--- Problem statement ---
Take the data below and extract the lines from the one with "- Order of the" to the one with "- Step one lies", inclusive, exactly as written.

□ □ □ □ □

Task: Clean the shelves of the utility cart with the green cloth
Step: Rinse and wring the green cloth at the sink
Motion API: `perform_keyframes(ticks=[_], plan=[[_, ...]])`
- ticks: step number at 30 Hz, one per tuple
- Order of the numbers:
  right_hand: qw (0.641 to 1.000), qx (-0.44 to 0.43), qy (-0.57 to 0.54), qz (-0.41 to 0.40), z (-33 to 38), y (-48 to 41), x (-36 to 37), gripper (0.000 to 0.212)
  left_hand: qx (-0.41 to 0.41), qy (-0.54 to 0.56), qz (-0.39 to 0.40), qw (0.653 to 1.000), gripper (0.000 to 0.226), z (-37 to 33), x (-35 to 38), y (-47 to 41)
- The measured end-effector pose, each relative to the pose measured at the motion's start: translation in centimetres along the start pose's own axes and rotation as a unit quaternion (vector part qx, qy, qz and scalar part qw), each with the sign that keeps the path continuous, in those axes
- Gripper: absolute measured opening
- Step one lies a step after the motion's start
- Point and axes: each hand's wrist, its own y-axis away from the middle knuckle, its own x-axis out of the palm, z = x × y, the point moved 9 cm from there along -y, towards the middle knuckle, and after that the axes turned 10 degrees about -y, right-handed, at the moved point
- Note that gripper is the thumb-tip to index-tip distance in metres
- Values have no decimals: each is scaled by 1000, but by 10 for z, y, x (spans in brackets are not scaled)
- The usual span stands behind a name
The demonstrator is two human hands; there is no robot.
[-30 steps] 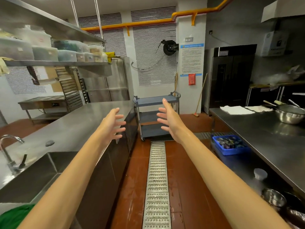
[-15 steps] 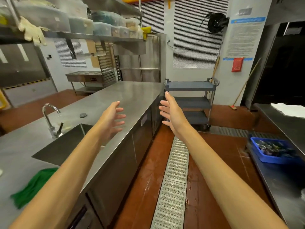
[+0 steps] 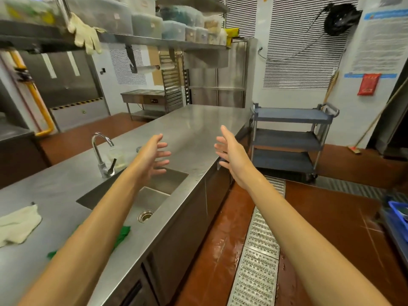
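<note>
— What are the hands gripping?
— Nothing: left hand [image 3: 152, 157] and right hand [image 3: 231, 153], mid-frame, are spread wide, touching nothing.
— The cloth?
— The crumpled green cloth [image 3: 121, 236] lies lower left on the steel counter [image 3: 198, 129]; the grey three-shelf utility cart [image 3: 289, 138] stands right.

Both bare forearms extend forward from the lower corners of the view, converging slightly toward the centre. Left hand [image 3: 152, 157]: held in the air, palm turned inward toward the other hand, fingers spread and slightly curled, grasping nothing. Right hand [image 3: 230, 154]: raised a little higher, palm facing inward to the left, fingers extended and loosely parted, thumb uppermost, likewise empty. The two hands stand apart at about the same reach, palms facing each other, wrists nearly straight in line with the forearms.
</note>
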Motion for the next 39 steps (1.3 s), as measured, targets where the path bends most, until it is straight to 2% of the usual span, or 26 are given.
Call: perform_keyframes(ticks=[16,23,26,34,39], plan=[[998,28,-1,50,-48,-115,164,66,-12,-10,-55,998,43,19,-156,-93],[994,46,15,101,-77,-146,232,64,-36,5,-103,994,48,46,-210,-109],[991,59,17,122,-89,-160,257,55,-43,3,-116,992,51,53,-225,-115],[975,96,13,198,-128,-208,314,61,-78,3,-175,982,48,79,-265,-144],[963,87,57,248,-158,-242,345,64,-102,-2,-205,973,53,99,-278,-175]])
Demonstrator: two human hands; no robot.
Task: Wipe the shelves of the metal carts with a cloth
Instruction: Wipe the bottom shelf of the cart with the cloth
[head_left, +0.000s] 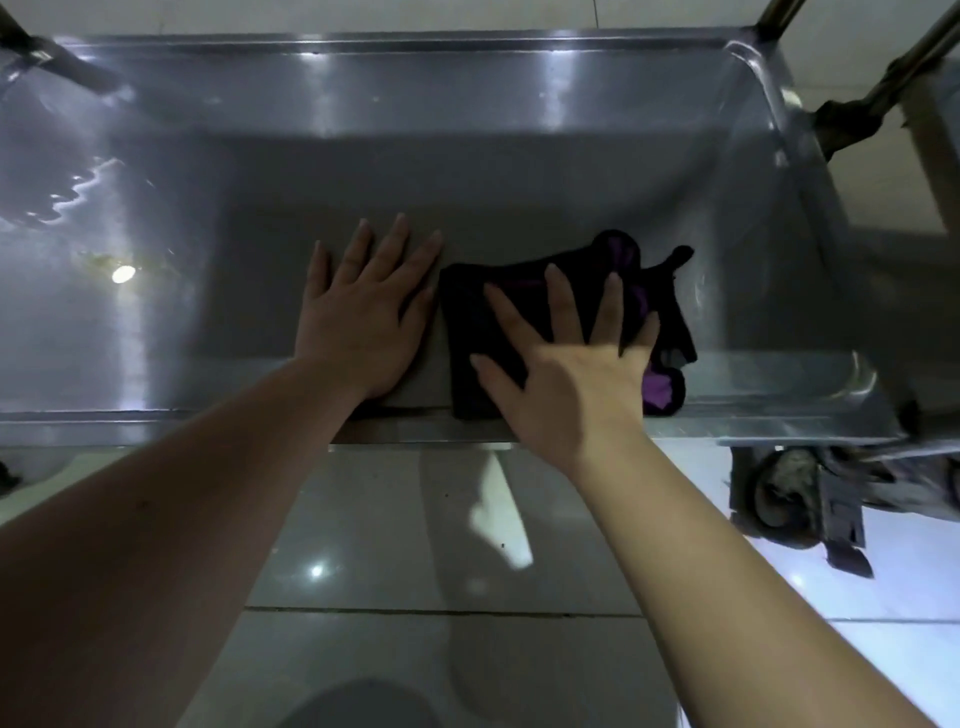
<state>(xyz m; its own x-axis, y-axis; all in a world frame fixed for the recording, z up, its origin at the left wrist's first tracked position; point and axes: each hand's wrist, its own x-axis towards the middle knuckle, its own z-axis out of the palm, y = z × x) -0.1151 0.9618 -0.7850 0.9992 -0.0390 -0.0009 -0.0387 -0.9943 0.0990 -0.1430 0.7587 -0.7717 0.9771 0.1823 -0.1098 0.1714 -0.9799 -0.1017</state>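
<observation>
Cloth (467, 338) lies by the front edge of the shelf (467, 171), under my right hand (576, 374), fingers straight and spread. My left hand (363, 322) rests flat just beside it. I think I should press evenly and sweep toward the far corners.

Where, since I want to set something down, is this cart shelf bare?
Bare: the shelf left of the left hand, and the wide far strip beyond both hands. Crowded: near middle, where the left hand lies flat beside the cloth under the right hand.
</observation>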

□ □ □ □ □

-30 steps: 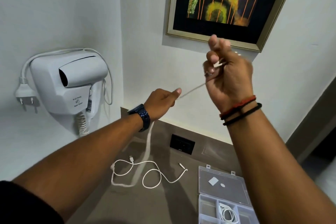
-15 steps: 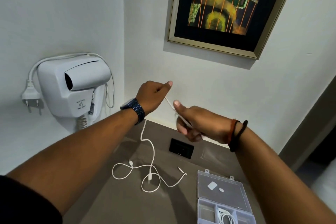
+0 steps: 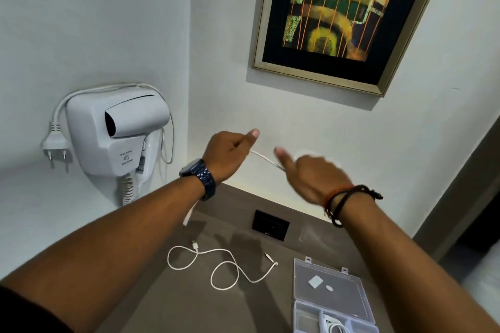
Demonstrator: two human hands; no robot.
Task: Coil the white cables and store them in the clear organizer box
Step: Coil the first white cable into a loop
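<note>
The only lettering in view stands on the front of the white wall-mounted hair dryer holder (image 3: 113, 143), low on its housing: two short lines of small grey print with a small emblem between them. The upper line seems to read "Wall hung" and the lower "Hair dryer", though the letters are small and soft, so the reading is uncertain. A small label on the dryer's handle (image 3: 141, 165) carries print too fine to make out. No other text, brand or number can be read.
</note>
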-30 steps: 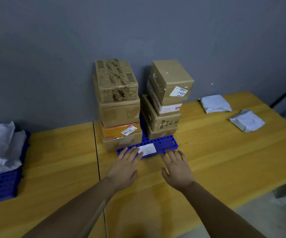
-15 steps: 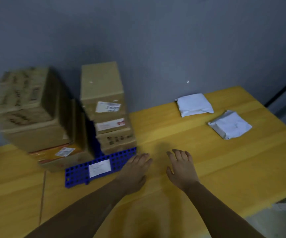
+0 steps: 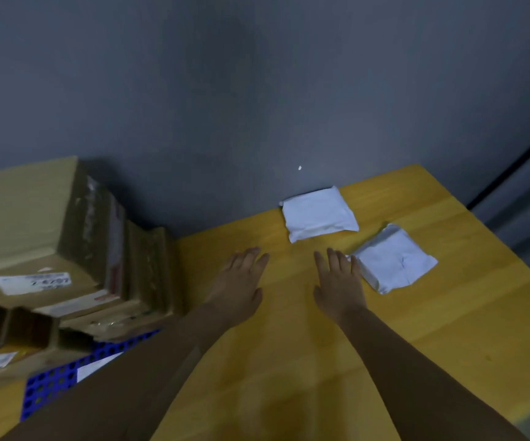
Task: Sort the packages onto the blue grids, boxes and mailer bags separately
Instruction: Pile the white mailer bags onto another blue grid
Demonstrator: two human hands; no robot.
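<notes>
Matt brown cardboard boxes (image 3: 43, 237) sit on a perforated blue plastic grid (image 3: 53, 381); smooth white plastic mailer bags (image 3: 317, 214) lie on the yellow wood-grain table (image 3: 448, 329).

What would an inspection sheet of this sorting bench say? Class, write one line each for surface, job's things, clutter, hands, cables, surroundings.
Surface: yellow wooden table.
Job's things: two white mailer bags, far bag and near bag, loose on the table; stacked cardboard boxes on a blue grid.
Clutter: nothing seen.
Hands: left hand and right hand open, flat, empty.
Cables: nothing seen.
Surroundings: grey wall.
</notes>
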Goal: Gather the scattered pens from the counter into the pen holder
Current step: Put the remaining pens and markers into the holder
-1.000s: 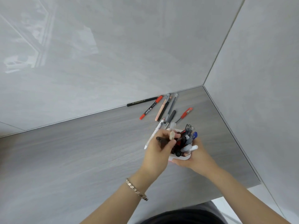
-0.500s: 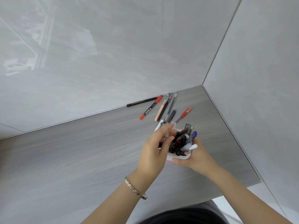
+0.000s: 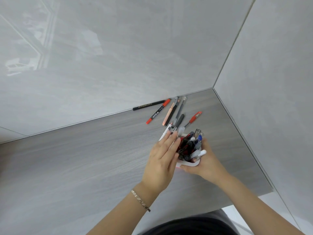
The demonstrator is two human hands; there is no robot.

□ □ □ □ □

--- Result below ---
- Order of the numbers:
  right_hand: qw (0.641 to 1.000), qx (-0.44 to 0.43), qy (-0.57 to 0.54), qz (-0.41 to 0.40), z (-33 to 38), y (-48 to 41), x (-36 to 37), gripper (0.000 to 0.212)
  left_hand: qx (-0.41 to 0.41), qy (-0.54 to 0.56), qz (-0.39 to 0.40), qw (0.653 to 1.000), gripper (0.000 to 0.226), z (-37 to 33), x (-35 to 38), y (-47 to 41)
- The measured end-effector pose, each relative to the pose measured at the motion's start: translation in centimetres along the start pose's own axes and rotation as a unit quaternion (vector part qx, qy, qz and scalar part qw), each with the sign that keeps the path continuous, in those axes
- Gripper: absolute measured opening
- Step one lies a step after the motion's start

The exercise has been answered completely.